Your First Project
Creating a Project
Use acctl new to create a new project:
acctl new my_first_machine
cd my_first_machine
This creates a complete project with all the files you need:
my_first_machine/
├── project.json # Project configuration
├── control/ # Your control program (Rust)
│ ├── Cargo.toml # Rust package manifest
│ └── src/
│ ├── main.rs # Entry point (auto-generated — do not edit)
│ ├── program.rs # Your control logic (edit this!)
│ └── gm.rs # Generated memory mappings
├── www/ # Web HMI (React + TypeScript)
│ ├── package.json
│ ├── index.html
│ ├── vite.config.ts
│ └── src/
│ ├── main.tsx
│ ├── App.tsx
│ └── ...
├── datastore/ # Persistent storage
│ └── autocore_gnv.ini
└── .gitignore
A git repository is also initialized automatically.
Understanding the Project Structure
| Directory / File | Purpose | When You Edit It |
|---|---|---|
project.json | Defines variables, hardware modules, cycle time | When adding variables, changing cycle time, or configuring hardware |
control/src/program.rs | Your control logic | This is where you spend most of your time |
control/src/main.rs | Entry point — connects to the server | Never (auto-generated) |
control/src/gm.rs | Rust struct mapping your variables | Never (auto-generated by acctl codegen) |
control/Cargo.toml | Rust dependencies | When adding external Rust libraries |
www/ | Web-based HMI | When building operator screens |
datastore/ | Non-volatile storage (persists across restarts) | Managed by the server; you read/write via commands |
The project.json File
The project.json file is the heart of your project. Here is the default one that acctl new generates:
{
"name": "my_first_machine",
"version": "0.1.0",
"description": "AutoCore project: my_first_machine",
"modules": {},
"control": {
"enable": true,
"source_directory": "./control",
"entry_point": "main.rs",
"signals": {
"tick": {
"description": "System Tick (10ms)",
"source": "internal",
"scan_rate_us": 10000
}
}
},
"variables": {}
}
Let’s break down each section:
control — Configures the control program execution:
| Field | Description | Example |
|---|---|---|
enable | Whether the control program should run | true |
source_directory | Path to the Rust source code | "./control" |
entry_point | The main Rust file | "main.rs" |
signals.tick.scan_rate_us | Cycle time in microseconds | 10000 (= 10 ms = 100 Hz) |
signals.tick.source | Where the tick comes from | "internal" (server-generated) |
Common cycle times:
| scan_rate_us | Cycle Time | Frequency | Typical Use |
|---|---|---|---|
1000 | 1 ms | 1 kHz | High-speed motion control |
2000 | 2 ms | 500 Hz | Servo drives |
5000 | 5 ms | 200 Hz | General motion |
10000 | 10 ms | 100 Hz | Process control, I/O |
50000 | 50 ms | 20 Hz | Slow processes, monitoring |
variables — Defines all the data points in your system. We will cover this in detail in Working with Variables.

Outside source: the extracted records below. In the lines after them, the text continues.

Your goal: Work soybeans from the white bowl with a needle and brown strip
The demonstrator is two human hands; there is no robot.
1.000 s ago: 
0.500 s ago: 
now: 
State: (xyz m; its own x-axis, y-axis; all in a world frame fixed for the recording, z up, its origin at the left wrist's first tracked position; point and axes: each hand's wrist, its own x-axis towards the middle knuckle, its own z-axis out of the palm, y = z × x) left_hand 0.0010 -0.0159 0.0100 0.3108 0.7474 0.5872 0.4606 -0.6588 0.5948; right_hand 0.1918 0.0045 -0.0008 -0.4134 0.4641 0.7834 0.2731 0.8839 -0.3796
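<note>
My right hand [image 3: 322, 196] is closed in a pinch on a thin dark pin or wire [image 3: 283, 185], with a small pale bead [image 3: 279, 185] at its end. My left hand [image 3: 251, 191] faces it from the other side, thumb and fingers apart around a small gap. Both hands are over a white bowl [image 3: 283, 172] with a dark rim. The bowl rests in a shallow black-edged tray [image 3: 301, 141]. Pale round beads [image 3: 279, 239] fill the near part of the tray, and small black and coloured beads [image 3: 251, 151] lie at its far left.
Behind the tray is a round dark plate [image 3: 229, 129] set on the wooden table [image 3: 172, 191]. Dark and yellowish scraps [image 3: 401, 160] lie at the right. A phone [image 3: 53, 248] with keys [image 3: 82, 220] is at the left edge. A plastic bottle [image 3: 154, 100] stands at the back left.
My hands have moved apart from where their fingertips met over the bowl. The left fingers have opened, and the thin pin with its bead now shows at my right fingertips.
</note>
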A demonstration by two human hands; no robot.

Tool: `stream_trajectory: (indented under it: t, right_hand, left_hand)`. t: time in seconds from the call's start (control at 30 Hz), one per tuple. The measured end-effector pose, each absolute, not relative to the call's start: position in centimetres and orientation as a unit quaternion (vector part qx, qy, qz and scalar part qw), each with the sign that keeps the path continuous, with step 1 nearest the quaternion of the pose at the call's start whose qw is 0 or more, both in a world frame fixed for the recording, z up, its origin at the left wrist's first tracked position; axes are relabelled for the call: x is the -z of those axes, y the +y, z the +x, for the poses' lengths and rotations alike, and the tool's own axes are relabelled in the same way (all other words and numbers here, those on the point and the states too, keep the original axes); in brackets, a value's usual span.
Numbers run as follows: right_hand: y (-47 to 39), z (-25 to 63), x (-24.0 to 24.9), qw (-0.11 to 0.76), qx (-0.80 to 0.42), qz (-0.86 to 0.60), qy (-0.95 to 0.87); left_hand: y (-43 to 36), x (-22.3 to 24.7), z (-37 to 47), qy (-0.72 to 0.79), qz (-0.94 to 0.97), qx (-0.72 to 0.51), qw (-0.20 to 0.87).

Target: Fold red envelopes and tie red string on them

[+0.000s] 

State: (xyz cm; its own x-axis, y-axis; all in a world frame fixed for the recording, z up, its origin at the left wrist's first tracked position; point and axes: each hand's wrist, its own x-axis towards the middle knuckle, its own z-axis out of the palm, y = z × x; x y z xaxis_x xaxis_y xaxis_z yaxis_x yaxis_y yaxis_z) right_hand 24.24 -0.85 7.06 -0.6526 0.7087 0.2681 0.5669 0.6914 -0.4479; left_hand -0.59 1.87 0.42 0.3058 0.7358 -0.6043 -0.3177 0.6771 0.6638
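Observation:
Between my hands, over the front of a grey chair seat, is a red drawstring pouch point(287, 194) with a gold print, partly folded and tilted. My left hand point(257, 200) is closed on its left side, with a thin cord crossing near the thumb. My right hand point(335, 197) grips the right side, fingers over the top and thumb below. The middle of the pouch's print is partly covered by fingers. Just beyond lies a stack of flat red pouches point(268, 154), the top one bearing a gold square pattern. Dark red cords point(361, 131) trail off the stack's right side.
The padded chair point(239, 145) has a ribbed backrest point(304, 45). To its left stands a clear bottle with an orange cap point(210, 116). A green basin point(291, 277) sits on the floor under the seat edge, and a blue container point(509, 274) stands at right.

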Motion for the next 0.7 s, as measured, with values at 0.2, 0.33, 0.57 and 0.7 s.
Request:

modules — Configures hardware interface modules (EtherCAT, Modbus, etc.). We will cover this in the hardware integration chapters.

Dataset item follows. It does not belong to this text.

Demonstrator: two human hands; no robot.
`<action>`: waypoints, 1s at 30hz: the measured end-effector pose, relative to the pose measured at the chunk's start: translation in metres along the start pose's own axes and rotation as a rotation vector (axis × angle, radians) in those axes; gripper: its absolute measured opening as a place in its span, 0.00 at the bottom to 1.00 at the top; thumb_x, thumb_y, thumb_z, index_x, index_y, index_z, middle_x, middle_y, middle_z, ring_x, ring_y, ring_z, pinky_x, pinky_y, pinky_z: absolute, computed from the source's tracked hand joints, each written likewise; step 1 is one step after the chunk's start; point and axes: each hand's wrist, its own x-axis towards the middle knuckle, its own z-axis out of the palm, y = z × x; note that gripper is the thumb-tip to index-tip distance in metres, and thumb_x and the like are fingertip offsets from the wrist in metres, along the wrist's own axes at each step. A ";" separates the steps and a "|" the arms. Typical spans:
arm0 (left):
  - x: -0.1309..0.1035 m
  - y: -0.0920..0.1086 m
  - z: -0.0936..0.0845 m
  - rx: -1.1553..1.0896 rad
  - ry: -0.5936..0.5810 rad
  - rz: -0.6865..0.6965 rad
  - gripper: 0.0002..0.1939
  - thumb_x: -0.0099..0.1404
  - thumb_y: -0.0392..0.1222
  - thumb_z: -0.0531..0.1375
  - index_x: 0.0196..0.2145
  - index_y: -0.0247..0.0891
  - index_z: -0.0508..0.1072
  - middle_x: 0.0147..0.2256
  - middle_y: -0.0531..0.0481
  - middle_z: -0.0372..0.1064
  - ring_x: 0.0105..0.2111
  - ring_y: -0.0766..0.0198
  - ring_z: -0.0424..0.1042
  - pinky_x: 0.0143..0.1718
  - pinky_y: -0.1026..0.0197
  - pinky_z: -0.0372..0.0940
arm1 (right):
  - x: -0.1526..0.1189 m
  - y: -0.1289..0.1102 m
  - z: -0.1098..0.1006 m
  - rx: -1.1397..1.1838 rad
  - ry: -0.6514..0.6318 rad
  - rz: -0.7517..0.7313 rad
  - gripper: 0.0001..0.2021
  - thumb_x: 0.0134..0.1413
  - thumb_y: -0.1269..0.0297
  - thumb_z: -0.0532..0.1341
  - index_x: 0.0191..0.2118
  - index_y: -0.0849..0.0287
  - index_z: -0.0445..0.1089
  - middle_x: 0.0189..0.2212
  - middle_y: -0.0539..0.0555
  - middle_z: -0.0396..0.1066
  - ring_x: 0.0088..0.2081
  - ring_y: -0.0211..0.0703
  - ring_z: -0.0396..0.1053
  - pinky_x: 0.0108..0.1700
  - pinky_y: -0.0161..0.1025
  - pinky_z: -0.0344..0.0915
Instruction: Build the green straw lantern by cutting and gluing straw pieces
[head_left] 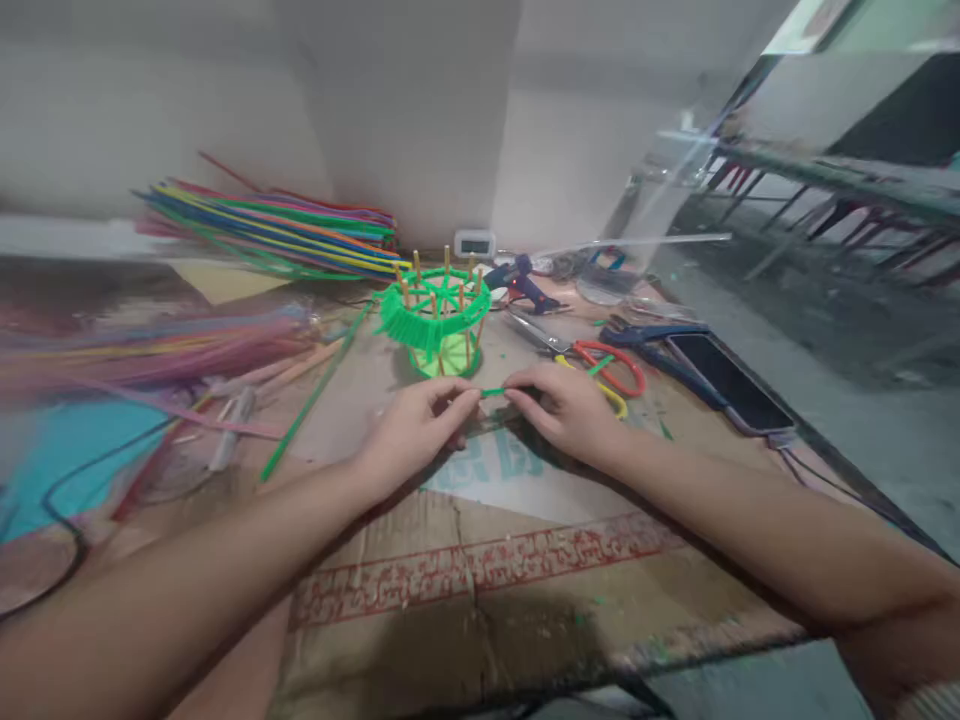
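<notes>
Left hand (pixel 416 422) and right hand (pixel 564 408): both grips closed, thumb and fingers pinched on a short green stem (pixel 493 392), one end each; only a little of it shows between the fingertips. The stem is at the middle of the scene, just near of the green frame (pixel 431 328). Looks like fuzzy craft wire: likely very light, soft outside, bendable, holds a bend, not slippery. Best hold is a fingertip pinch near each end; the cut tips may be prickly. The frame stands upright on the tabletop (pixel 420 640), a ring on thin sticks (pixel 448 262) over a round base. Probably light; the sticks seem stiff but could snap or tilt, so take it low by the base, or cup the ring gently. Right of it: scissors (pixel 561 345), open handles toward the near right; glue gun (pixel 525 285) farther back; phone (pixel 727 380) at far right. Left: a loose green length (pixel 316 392) lying slantwise, and a coloured bundle (pixel 277 230) on the far side. Left edge blurred, items there unclear.
</notes>
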 end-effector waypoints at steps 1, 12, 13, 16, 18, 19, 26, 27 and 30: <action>0.000 0.001 0.000 0.024 0.000 0.010 0.17 0.70 0.53 0.56 0.36 0.37 0.74 0.27 0.54 0.73 0.21 0.70 0.70 0.23 0.69 0.63 | 0.000 -0.003 -0.001 -0.014 -0.016 -0.014 0.09 0.65 0.63 0.59 0.39 0.61 0.75 0.31 0.55 0.79 0.33 0.43 0.74 0.36 0.38 0.63; -0.002 0.009 0.000 0.086 -0.037 0.055 0.10 0.67 0.45 0.60 0.41 0.37 0.77 0.27 0.54 0.74 0.22 0.71 0.70 0.23 0.70 0.62 | -0.001 -0.014 -0.002 0.060 0.002 0.141 0.09 0.64 0.62 0.58 0.36 0.58 0.75 0.30 0.54 0.78 0.33 0.44 0.74 0.37 0.39 0.65; -0.002 0.009 0.000 0.083 -0.043 0.049 0.10 0.67 0.45 0.60 0.40 0.37 0.77 0.27 0.54 0.74 0.21 0.71 0.69 0.22 0.70 0.62 | -0.001 -0.014 -0.002 0.060 -0.001 0.148 0.10 0.63 0.62 0.58 0.37 0.58 0.75 0.30 0.54 0.78 0.33 0.44 0.74 0.38 0.39 0.65; -0.001 0.010 0.000 0.076 -0.042 0.059 0.11 0.68 0.45 0.59 0.40 0.37 0.77 0.25 0.55 0.72 0.21 0.71 0.69 0.22 0.70 0.62 | -0.001 -0.014 -0.002 0.065 -0.016 0.177 0.10 0.63 0.61 0.58 0.37 0.58 0.76 0.30 0.55 0.78 0.33 0.44 0.74 0.38 0.39 0.65; -0.001 0.010 0.000 0.076 -0.038 0.070 0.11 0.68 0.46 0.58 0.40 0.37 0.77 0.24 0.55 0.71 0.21 0.70 0.70 0.21 0.70 0.62 | 0.000 -0.015 -0.002 0.075 -0.023 0.192 0.10 0.63 0.61 0.58 0.36 0.58 0.75 0.30 0.55 0.78 0.32 0.44 0.74 0.37 0.39 0.64; -0.001 0.010 0.001 0.077 -0.033 0.075 0.12 0.68 0.46 0.58 0.39 0.36 0.76 0.23 0.55 0.71 0.21 0.70 0.70 0.21 0.70 0.61 | 0.000 -0.015 -0.002 0.081 -0.025 0.199 0.10 0.63 0.61 0.58 0.36 0.58 0.75 0.29 0.55 0.78 0.32 0.44 0.74 0.37 0.39 0.64; -0.002 0.009 0.000 0.110 -0.027 0.085 0.11 0.68 0.46 0.58 0.36 0.36 0.76 0.21 0.56 0.70 0.20 0.70 0.69 0.22 0.70 0.61 | 0.001 -0.019 -0.002 0.101 -0.037 0.231 0.10 0.62 0.61 0.59 0.35 0.59 0.75 0.28 0.54 0.77 0.31 0.44 0.73 0.36 0.40 0.64; -0.002 0.010 0.000 0.105 -0.026 0.079 0.11 0.68 0.46 0.58 0.36 0.36 0.77 0.21 0.56 0.70 0.20 0.70 0.69 0.22 0.70 0.61 | 0.002 -0.020 -0.003 0.104 -0.035 0.241 0.10 0.62 0.61 0.59 0.35 0.59 0.75 0.28 0.54 0.77 0.31 0.44 0.73 0.36 0.39 0.64; -0.001 0.010 0.000 0.068 -0.029 0.038 0.11 0.67 0.47 0.59 0.36 0.36 0.76 0.20 0.56 0.69 0.20 0.71 0.69 0.22 0.70 0.61 | 0.003 -0.021 -0.003 0.159 -0.040 0.283 0.09 0.61 0.61 0.59 0.34 0.58 0.74 0.28 0.53 0.77 0.30 0.42 0.72 0.35 0.38 0.64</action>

Building and Running Locally
If you are running the AutoCore server on your development machine (which is the typical development workflow):
# Step 1: Push the project configuration to the server
acctl push project
# Step 2: Build and deploy the control program, then start it
acctl push control --start
The push control command:
- Compiles your Rust control program
- Uploads the binary to the server
- With
--start, starts the control program immediately
If you only want to build without starting:
acctl push control
Then start it separately:
acctl control start
Viewing Logs
Your control program’s log output is captured by the server and can be viewed with:
# Show recent logs
acctl logs
# Stream logs in real time (like tail -f)
acctl logs --follow
Press Ctrl+C to stop streaming.
You can also check the control program’s status:
acctl control status
This shows whether the program is running, stopped, or has encountered an error.